[ABOUT THIS EXERCISE] Lines before the one containing "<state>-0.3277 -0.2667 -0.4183" are to be left out; that line and every line after it, through the last line below, are to be reproduced exactly.

*** DATA FOR REVIEW Section Begins ***

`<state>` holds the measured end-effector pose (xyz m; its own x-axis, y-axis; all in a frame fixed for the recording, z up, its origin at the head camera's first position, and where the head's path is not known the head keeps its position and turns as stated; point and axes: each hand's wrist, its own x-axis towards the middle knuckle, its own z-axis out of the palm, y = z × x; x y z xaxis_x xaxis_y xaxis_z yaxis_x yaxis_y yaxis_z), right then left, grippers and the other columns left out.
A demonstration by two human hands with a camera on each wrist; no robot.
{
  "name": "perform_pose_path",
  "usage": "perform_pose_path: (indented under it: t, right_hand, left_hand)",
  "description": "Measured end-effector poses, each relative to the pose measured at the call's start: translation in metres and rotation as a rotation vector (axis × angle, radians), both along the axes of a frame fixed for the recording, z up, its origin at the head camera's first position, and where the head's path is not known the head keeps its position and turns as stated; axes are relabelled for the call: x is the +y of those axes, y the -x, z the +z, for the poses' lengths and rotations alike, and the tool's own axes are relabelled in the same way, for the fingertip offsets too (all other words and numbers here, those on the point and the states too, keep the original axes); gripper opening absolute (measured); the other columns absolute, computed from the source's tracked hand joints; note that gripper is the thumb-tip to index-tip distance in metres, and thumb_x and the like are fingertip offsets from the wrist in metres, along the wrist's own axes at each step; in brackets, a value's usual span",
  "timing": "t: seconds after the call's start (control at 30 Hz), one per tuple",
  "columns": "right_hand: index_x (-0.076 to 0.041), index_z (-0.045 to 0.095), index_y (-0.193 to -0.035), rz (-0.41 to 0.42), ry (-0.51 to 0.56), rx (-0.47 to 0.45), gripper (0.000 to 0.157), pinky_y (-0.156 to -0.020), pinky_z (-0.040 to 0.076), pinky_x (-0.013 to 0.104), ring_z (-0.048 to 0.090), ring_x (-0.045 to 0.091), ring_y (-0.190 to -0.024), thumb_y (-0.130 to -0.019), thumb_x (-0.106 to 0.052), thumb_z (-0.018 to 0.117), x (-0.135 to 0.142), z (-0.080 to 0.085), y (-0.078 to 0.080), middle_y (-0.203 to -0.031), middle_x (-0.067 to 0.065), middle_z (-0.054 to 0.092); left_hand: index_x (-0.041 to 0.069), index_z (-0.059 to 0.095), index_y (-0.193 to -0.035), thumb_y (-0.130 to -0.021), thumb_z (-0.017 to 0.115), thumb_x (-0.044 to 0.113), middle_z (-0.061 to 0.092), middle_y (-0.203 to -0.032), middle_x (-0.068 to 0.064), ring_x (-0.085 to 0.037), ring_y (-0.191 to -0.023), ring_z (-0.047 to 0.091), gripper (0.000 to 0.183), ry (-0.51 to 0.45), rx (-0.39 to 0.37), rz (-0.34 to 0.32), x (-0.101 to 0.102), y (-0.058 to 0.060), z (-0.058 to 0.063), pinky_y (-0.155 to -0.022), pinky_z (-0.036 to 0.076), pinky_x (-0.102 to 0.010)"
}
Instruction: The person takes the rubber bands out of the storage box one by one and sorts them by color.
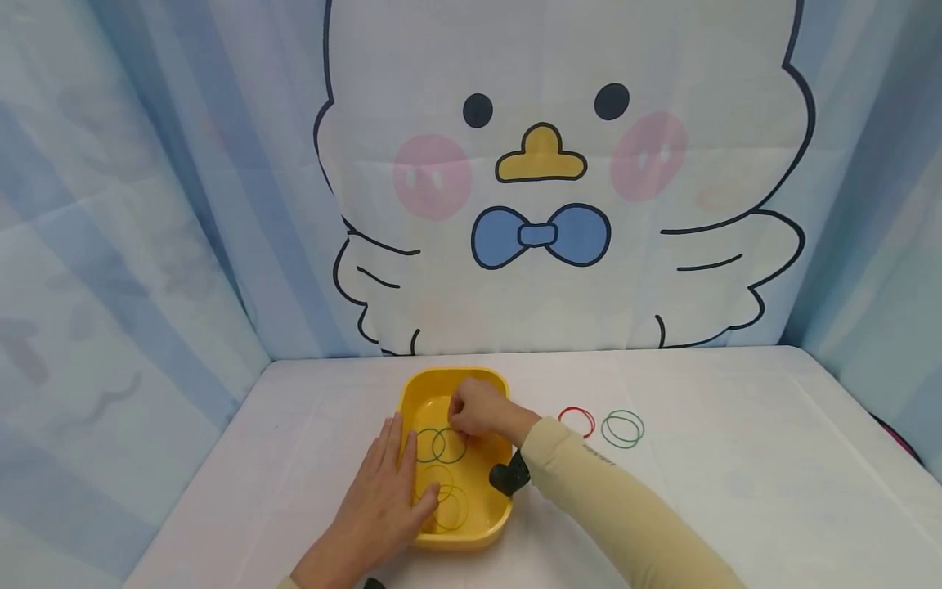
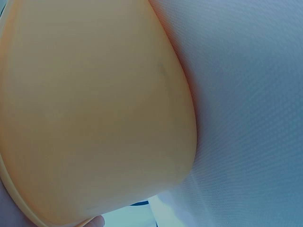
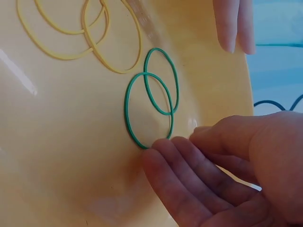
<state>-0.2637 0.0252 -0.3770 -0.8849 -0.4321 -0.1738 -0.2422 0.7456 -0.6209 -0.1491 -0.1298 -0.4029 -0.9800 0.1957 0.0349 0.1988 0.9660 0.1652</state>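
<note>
Your right hand (image 1: pixel 477 409) touches the edge of two green rubber bands (image 3: pixel 171 112) with bent fingers; whether it pinches one cannot be told. The bands are thin, smooth, deep-green loops, lying flat and overlapping. They sit inside the yellow tray (image 1: pixel 482 507), nearer its left edge, about midway along. Your left hand (image 1: pixel 383 491) lies across that edge, fingers straight, thumb spread. Toward the tray's near edge, paler yellow rubber bands (image 3: pixel 85 31) overlap in wider loops.
</note>
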Motion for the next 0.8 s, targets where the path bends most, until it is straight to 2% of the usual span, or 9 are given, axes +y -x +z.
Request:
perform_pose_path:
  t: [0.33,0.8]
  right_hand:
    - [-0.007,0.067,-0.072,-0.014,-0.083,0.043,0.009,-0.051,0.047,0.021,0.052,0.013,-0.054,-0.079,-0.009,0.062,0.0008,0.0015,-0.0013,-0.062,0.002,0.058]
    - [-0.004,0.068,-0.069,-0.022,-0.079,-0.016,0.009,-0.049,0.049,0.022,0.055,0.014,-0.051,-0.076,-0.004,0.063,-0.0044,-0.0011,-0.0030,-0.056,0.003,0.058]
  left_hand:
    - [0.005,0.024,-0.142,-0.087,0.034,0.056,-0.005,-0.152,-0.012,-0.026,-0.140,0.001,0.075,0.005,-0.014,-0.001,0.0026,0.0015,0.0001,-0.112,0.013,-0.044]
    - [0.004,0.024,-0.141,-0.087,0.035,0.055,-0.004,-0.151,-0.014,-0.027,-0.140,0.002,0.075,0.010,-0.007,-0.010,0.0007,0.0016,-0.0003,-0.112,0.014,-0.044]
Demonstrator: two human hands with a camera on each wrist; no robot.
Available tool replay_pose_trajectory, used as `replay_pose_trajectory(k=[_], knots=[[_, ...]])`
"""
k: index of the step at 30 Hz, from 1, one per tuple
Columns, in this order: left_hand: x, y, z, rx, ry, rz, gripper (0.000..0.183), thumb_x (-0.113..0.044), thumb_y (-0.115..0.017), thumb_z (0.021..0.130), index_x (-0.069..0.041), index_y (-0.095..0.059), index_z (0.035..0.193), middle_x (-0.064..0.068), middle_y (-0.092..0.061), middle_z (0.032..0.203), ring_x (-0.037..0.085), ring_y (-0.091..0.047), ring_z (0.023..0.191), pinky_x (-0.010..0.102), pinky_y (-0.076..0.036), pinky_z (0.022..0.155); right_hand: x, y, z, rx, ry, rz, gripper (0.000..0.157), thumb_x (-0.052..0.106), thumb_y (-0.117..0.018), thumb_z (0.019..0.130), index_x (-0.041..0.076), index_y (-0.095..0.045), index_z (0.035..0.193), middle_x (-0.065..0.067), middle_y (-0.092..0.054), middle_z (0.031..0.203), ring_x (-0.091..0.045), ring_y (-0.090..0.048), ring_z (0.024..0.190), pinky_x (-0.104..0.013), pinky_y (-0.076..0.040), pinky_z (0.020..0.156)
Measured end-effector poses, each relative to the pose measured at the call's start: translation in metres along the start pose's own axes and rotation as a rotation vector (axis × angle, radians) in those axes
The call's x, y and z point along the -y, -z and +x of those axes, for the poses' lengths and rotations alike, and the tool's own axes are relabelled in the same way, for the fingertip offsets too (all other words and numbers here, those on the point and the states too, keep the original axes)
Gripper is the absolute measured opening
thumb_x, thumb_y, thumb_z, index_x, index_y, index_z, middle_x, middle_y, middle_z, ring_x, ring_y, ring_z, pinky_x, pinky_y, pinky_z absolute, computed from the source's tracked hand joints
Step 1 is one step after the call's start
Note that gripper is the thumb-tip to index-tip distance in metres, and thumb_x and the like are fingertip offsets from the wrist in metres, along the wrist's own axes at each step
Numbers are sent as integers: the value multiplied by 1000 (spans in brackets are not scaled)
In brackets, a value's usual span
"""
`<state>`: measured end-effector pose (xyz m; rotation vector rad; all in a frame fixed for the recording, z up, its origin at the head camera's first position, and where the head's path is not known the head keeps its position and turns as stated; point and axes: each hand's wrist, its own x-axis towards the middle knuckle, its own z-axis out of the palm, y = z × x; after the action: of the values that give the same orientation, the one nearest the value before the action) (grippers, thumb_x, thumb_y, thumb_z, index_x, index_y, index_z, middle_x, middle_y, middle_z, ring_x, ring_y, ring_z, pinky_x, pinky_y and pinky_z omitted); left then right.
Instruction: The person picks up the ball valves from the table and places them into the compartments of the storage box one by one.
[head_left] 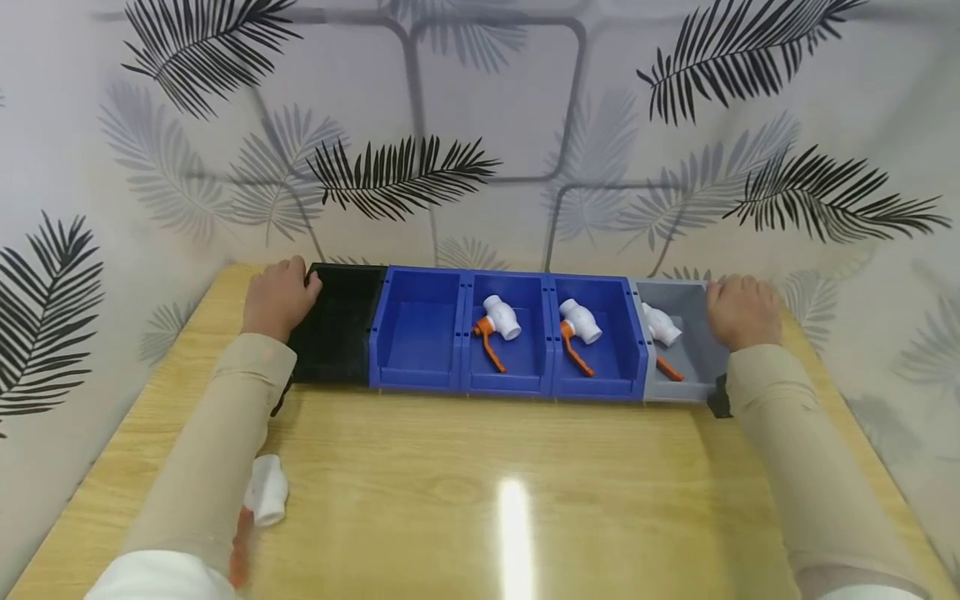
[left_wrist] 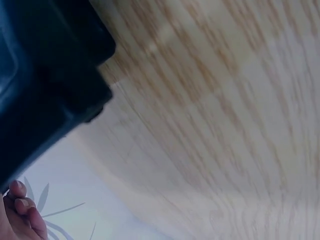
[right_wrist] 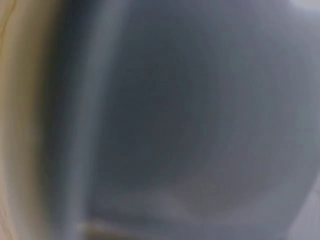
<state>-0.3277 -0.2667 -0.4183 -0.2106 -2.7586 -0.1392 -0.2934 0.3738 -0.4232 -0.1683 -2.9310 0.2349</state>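
A row of joined storage bins lies along the back of the table. My left hand (head_left: 280,293) grips the outer rim of the black bin (head_left: 337,367) at the left end. At the right end, my right hand (head_left: 745,312) holds the outer wall of the grey bin (head_left: 693,389). Curled fingertips (left_wrist: 31,212) show beside the black bin in the left wrist view. White ball valves with orange levers lie in the middle blue bin (head_left: 504,317), the right blue bin (head_left: 581,321) and the grey bin. The grey bin's wall fills the blurred right wrist view.
Another white ball valve (head_left: 267,490) with an orange lever rests on the wooden table (head_left: 420,492), partly hidden by my left forearm. The left blue bin (head_left: 420,333) shows its bare floor. A leaf-patterned wall covering (head_left: 487,100) stands behind the bins.
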Motion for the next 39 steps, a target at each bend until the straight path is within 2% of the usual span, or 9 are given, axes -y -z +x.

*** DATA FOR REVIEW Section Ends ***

[OUTPUT FOR THIS EXERCISE]
<state>-0.3277 -0.2667 -0.4183 -0.2106 -2.7586 -0.1392 -0.2934 0.3738 -0.4232 -0.1683 -2.9310 0.2349</state>
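A row of joined storage bins lies along the back of the table. My left hand (head_left: 280,293) grips the outer rim of the black bin (head_left: 337,367) at the left end. At the right end, my right hand (head_left: 745,312) holds the outer wall of the grey bin (head_left: 693,389). Curled fingertips (left_wrist: 31,212) show beside the black bin in the left wrist view. White ball valves with orange levers lie in the middle blue bin (head_left: 504,317), the right blue bin (head_left: 581,321) and the grey bin. The grey bin's wall fills the blurred right wrist view.
Another white ball valve (head_left: 267,490) with an orange lever rests on the wooden table (head_left: 420,492), partly hidden by my left forearm. The left blue bin (head_left: 420,333) shows its bare floor. A leaf-patterned wall covering (head_left: 487,100) stands behind the bins.
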Motion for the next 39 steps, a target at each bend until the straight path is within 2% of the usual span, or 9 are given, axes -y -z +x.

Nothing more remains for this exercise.